This is a silly little bit of data crunching and very limited visualisation, based on the names of artists who have been in the UK music charts. I fancied using R for a change and also trying out notebooks (I’ll explain both a bit below), and this seemed to be about the right size and type of project to do that.
I downloaded the data on 27th July 2020 from the UK music charts website. I mention the date because this is data that will change over time, so if you try to reproduce my results you will need to exclude changes to the data since then if you want to get exactly the same output.
Because it’s too much like hard work, I’m limiting this to just artists’ names. I’m ignoring when they had hits, the number of weeks in the charts, highest position, genre etc. Scraping the data for just the names was tedious enough without adding this detail.
Another thing that made getting the data tedious was its quality. Fortunately it’s all upper case, but there were still duplicates. For instance, Cher recorded with both Beavis and Butthead and Beavis and Butt-Head (with a hyphen). I was grateful that all the duplicates for a given artist shared an id, so I was able to remove duplicates using that. This isn’t in the R code, as I did it with a combination of Excel and Notepad++ (a guest podcast I did on Boagworld).
There are some bands missing, because I went via the alphabetical index (which has an extra section for names starting with a number). For example, the band !!! doesn’t appear in this index, even though you can go to it directly – I haven’t included it.
You might not have come across the programming language R before. It started as an open source alternative to the statistics processing language S. It’s used a lot by science PhD students to crunch their results, and also for doing data science. The other main data science language is Python, named after Monty Python.
R is similar to SQL in that it’s designed to operate over sets of data. You typically issue one command in R and that will go off and do something to everything in a set, for instance check each member to see if it’s bigger than 5. Unlike in some languages, you don’t explicitly instruct the computer to start at the beginning of the set, move from one thing to the next, and stop at the end.

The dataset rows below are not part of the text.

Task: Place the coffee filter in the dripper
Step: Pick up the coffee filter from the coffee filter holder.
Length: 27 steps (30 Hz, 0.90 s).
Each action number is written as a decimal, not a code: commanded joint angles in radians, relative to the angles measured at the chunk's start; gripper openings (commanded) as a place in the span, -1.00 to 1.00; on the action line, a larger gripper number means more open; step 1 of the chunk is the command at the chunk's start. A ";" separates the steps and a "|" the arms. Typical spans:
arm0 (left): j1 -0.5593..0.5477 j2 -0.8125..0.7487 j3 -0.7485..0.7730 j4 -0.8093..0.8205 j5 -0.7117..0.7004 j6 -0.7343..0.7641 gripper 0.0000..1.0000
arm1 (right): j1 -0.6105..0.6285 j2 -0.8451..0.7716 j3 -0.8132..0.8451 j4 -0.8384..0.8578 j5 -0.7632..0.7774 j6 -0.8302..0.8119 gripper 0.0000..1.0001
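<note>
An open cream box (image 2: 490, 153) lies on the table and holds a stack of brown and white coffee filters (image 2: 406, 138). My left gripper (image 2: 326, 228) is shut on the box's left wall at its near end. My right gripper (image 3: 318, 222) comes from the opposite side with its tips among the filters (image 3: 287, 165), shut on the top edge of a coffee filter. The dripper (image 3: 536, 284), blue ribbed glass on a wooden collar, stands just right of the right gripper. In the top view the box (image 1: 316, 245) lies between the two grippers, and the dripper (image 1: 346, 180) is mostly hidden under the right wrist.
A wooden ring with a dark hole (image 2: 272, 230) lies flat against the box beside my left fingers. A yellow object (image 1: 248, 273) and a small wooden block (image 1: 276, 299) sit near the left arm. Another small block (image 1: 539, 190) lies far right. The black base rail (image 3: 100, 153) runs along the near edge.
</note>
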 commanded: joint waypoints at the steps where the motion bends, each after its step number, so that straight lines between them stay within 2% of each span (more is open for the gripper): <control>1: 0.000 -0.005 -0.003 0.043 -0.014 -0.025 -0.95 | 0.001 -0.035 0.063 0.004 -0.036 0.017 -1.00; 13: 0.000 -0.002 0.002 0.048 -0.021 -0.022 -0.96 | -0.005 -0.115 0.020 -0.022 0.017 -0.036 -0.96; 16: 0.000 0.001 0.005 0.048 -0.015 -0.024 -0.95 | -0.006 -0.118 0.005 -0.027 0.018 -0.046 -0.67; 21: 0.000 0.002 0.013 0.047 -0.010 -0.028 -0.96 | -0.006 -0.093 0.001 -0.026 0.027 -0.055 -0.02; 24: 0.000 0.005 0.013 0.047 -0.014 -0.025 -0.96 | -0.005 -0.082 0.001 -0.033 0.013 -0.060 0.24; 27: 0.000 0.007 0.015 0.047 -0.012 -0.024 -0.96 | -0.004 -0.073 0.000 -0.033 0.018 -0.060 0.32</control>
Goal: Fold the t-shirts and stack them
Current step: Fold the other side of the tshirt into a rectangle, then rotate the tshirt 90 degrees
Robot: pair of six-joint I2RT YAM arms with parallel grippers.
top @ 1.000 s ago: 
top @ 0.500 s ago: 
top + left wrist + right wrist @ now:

Like with cursors in SQL, you can do explicit loops like this in R, but (also like SQL cursors) it’s usually much slower than doing things the way the language prefers – letting the computer handle loops behind the scenes. In fact, the similarity between SQL and R means that databases such as Microsoft’s SQL Server have in recent years started allowing you to use R to manipulate data rather than just using SQL.
Notebooks are a container for code written in languages like R and Python. They’re a bit like spreadsheets in that one notebook can contain a mix of code, text and outputs such as graphs and charts. They’re not identical to spreadsheets – in a notebook the code is visible rather than hidden away, and you can’t just dump data into a notebook like you can into a spreadsheet. The closest you can come is to use some code to create or import data into a variable.
You don’t need to use notebooks to program in something like R. You could use a text editor to edit your code and the engine that understands R from the command line, or an IDE such as RStudio.
Physically, the notebook is a text file. This text file is interpreted by the notebook software and turned into a web page. You use this web page to edit and run your code. When you run the code, the notebook software sends the notebook to the R engine behind the scenes on your behalf, and sends any errors or output from the R engine back to the web page.
So, to use a notebook you need:
- The notebook itself (the text file)
- An engine for your language (R, Python etc.)
- Notebook software that understands how to translate a notebook between the text file and its web representation, and to act as plumbing between the web representation and the language’s engine.
This picture shows a bit of the notebook I wrote while preparing this post, as displayed in my web browser. The top part shows the controls for editing and running the notebook. From Display results downwards is the notebook itself. There’s a bit of text (the heading Display results), a bit of code and then a graph produced by running that bit of code (in particular the lines at the bottom, starting ggplot).
Crunching the data
With that introduction out of the way, what did I do to the data? I didn’t set out with any plan in mind, but just noticed things about the data as I poked around in it, which raised questions that I couldn’t answer simply. The posh term for this is Exploratory Data Analysis. In many ways I think it’s similar to (non-automated) software testing – you have a general intention in mind, but let your curiosity guide you, helped by tools, skill and experience.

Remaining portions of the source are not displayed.